WORK TASK | Taking the line with "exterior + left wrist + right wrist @" as the first and the line with "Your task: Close" as the last, set down exactly every line in that range from the entries below, and no more.

**** PROVIDED INFORMATION ****

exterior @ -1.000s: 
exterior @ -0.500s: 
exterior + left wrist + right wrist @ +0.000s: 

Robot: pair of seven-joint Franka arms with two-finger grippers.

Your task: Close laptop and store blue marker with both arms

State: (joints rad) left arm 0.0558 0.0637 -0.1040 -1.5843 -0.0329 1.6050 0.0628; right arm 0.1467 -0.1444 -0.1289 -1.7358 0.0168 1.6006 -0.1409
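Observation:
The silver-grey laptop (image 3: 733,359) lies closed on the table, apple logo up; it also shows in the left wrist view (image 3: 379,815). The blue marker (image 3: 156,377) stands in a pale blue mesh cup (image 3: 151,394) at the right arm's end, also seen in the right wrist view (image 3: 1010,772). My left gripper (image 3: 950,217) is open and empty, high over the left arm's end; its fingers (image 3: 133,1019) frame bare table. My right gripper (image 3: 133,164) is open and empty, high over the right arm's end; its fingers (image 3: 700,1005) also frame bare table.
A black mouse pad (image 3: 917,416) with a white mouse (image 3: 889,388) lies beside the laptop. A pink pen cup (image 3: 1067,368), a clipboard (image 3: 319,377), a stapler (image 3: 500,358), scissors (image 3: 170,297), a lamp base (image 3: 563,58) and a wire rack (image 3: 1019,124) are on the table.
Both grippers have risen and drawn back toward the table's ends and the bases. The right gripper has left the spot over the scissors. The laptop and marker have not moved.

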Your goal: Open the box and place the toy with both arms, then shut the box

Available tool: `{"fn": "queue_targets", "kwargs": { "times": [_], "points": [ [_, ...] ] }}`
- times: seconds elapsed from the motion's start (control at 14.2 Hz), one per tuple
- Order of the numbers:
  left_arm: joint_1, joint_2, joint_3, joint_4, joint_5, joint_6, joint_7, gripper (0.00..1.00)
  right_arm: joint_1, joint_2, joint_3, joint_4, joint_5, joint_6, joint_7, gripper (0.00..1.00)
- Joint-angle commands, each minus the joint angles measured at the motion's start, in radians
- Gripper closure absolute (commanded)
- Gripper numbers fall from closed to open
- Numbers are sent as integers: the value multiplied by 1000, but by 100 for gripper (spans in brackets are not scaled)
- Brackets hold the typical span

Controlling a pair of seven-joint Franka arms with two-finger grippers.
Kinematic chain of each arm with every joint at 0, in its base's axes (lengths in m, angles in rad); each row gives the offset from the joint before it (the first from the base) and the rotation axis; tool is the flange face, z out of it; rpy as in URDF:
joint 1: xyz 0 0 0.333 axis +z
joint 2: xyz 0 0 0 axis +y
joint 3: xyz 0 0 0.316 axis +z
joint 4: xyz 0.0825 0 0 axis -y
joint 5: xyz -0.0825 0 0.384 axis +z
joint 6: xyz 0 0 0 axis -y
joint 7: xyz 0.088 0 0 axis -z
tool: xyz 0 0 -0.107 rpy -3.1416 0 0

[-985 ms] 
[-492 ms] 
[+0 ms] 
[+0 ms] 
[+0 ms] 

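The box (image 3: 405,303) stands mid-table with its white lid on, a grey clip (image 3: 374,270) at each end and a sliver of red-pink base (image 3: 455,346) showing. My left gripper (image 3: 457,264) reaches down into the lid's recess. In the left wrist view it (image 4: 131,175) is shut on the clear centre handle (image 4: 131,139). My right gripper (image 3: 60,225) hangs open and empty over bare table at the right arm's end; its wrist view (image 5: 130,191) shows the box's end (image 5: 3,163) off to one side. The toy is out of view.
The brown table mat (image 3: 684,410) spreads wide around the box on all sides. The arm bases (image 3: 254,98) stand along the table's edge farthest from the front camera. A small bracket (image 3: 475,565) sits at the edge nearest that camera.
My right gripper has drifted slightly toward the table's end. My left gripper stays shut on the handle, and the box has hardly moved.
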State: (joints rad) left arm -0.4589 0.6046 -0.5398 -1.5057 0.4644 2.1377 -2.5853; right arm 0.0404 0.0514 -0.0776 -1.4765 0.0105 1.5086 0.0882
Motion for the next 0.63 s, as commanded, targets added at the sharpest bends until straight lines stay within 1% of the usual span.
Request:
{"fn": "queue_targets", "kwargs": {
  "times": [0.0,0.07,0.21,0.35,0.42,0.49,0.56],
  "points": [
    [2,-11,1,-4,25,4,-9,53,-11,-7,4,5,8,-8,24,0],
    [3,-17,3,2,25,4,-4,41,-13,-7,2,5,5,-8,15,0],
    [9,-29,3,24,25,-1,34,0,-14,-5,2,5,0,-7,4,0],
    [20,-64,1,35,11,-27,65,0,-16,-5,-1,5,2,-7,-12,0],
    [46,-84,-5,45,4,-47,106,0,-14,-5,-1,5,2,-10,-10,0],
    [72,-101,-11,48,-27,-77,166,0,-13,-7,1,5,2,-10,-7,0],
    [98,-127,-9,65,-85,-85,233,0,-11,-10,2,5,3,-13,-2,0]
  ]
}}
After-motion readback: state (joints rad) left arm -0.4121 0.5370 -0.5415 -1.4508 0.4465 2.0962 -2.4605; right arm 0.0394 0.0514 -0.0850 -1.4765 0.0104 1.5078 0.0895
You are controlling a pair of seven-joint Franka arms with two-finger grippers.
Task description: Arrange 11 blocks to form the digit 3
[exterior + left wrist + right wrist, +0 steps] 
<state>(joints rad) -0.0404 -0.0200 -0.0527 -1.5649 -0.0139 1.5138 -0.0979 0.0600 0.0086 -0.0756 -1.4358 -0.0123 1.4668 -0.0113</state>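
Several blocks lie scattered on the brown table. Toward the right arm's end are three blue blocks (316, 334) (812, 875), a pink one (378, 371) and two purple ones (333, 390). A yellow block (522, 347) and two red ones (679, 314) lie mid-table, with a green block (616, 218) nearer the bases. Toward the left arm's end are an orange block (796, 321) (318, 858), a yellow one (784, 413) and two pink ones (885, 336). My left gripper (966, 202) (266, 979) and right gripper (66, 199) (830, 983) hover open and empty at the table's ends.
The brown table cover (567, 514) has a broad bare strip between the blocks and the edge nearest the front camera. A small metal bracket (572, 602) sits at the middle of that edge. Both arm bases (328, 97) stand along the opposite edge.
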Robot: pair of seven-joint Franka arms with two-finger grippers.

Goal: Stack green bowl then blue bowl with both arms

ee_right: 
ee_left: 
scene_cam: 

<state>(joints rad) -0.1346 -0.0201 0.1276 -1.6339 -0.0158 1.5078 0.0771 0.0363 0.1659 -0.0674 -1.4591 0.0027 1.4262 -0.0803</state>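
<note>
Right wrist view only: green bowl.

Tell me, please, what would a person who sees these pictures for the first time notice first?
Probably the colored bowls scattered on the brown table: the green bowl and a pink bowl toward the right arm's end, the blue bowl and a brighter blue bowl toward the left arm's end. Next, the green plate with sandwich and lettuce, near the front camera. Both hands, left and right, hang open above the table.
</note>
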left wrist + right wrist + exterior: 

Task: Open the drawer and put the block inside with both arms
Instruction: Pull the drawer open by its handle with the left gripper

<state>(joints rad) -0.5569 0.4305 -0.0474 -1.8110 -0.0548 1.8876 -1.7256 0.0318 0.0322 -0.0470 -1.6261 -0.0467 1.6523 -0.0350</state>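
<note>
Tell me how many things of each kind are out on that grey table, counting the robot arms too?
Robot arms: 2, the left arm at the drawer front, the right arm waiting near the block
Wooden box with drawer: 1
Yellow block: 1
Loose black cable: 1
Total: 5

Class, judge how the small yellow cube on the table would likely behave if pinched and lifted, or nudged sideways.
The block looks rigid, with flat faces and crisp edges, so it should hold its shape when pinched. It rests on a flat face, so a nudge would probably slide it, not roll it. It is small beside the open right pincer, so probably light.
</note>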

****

OUTPUT FOR THIS TASK |
exterior + left wrist + right wrist @ +0.000s: 

Robot: pair of seven-joint Franka arms with two-finger grippers.

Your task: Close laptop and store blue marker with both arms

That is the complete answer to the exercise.